Однако меня всегда разбирало любопытство: что же случится, если 29 февраля Матвей-таки доберется до злополучного театра? Я, конечно, не думал, что он сможет вернуть всех пропавших, но версий в моей голове было много. Поэтому, однажды, когда близился очередной високосный год, я решил, что устрою ему эту жуткую встречу.
Наконец, настало 29 февраля. Все разбежались по делам, а я пришел к уже привязанному к кровати Матвею. Передо мной сидел старик (выглядел он, пожалуй, старше своего возраста), сухой, сгорбленный, хотя от природы высокий, седой, с бесцветными потухшими глазами. Он поднял на меня глаза, чего практически никогда не делал, поэтому я слегка удивился.
– Дедушка Матвей, – начал я негромко, – сегодня 29 февраля. Конечно, вся моя семья считает, что тебя нельзя пускать в театр. И раньше я был с ними согласен. Но сейчас, я подумал, может быть… пора? – я заглянул ему в глаза, пытаясь отыскать там тень ответа, какой-нибудь отзвук сознания. И мне показалось, что я его нашел. Тогда я подошел к нему ближе и наклонился – Я ослаблю твои ремни и схожу на кухню, за чем-нибудь… Хм, чаю сделаю, вот что. А ты… – я кивнул ему. Он снова взглянул на меня, но быстро опустил глаза.
Я ослабил ремни достаточно, чтобы человек его телосложения смог выбраться, и действительно пошел на кухню, терзаемый чем-то средним между предвкушением и уколами совести. Когда я вернулся в комнату, деда там, на мое удивление, уже не было. А казалось, прошло не больше двадцати секунд!

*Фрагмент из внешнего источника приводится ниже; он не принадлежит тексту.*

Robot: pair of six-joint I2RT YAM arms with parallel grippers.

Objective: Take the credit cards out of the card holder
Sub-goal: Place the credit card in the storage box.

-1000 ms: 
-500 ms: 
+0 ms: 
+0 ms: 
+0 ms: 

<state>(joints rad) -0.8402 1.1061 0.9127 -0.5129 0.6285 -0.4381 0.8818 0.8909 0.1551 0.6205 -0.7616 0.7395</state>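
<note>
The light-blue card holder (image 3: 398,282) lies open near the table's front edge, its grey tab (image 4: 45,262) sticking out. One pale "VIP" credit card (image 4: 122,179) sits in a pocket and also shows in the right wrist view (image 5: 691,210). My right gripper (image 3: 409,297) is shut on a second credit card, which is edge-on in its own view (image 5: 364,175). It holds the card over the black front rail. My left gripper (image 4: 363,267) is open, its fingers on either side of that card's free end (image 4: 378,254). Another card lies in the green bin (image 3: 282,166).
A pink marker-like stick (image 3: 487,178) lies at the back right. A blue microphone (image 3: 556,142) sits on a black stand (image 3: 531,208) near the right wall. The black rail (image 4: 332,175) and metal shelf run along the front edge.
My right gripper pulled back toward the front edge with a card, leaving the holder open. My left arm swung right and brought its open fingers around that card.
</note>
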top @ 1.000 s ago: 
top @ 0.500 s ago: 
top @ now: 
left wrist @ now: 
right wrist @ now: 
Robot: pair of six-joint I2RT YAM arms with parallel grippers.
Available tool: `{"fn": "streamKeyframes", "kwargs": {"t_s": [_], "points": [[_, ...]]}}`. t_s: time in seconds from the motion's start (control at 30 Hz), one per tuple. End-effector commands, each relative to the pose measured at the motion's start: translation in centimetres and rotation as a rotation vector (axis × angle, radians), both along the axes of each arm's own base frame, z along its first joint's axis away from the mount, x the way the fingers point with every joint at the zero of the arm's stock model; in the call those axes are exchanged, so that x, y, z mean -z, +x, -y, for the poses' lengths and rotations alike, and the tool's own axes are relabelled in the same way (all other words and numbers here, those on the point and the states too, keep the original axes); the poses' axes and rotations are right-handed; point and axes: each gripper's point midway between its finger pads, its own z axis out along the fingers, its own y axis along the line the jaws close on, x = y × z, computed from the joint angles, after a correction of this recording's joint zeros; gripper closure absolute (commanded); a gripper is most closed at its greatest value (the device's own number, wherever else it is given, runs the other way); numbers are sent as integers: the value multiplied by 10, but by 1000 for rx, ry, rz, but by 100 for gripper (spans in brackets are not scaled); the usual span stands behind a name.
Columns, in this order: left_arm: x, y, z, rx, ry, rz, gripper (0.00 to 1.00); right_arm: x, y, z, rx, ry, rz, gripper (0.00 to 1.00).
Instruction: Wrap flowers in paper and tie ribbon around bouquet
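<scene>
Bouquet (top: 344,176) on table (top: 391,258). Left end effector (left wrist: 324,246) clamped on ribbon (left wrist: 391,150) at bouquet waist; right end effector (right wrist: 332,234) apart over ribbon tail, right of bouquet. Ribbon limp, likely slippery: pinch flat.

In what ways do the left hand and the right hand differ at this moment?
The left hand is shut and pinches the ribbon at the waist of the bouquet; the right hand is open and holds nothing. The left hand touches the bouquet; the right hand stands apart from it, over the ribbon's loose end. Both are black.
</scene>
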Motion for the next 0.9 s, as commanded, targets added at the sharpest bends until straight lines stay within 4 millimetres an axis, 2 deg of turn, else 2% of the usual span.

Я схватил телефон и побежал в сторону театра. Благо дело, я абсолютно точно знал, куда он направляется. Вскоре я заметил впереди себя старика в доисторических трениках, быстро шагавшего вниз по улице. Он уже миновал место, где раньше жила его семья и стремительно приближался к старому театру. Я понимал, что могу догнать его, но сознательно замедлял шаг. Возле театра старик застыл, я подошел к нему и тоже остановился.
– Что дальше? – я посмотрел на него, все еще пытаясь отдышаться.
– Спектакль не окончен. Не окончен. Не окончен, – все тише и тише повторял Матвей. Затем кинул на меня испуганный взгляд и очень робко, шаг за шагом, стал приближаться к двери.
– Останови его! – услышал я знакомый голос. Это моя мама, она, похоже, раньше вернулась домой и догадалась, где мы.
– Нет, мам, стой, погоди, – я преградил ей путь, удерживая за плечи, иначе бы она кинулась оттаскивать дядю от той пропасти, в которую он уже столько лет пытался шагнуть. – Послушай, мама. Дед Матвей уже пожилой человек. Он с самого дня трагедии, с самого детства пытается вернуться сюда, а мы всегда стоим у него на пути. Может, он не зря сюда стремится? Ведь нас не было тут, мы не видели того, что видел он. И мы не можем знать, что правильно. Возможно, его эта странная фраза «Спектакль не окончен» не бред сумасшедшего, а попытка донести до нас мысль о его намерениях. Может, в его силах закончить его? Я думаю, мы достаточно удерживали его. Настало время отпустить.
Все время моей пламенной речи, более смелой, чем мои догадки, мама плакала и вырывалась. Я подумал, что ей просто было страшно.
Мы услышали, как шумно и резко распахнулась дверь в заброшенный театр. На пороге Матвей остановился и повернулся к нам:
– Спектакль не окончен! – крикнул он неожиданно громко. После этого отвернулся и шагнул во тьму.
– Нет! – завопила мама с таким надрывом, что даже у меня по коже побежали мурашки.
Дверь за дедом захлопнулась с такой силой, какой у него самого явно не было. Послышался скрежет закрывшегося с внутренней стороны старого засова. Мы с матерью вздрогнули и переглянулись. Вскоре мы услышали еще много странных звуков. Один был похож на огромную стаю летучих мышей-самоубийц, которые с визгом влетали в стены театра и разбивались насмерть. Потом были звуки, похожие на стон расстроенного пианино и замедленную прокрутку ленты старого страшного фильма. Больше всего поразил звук, напоминающий нечто среднее между ревом слона и взлетом самолета.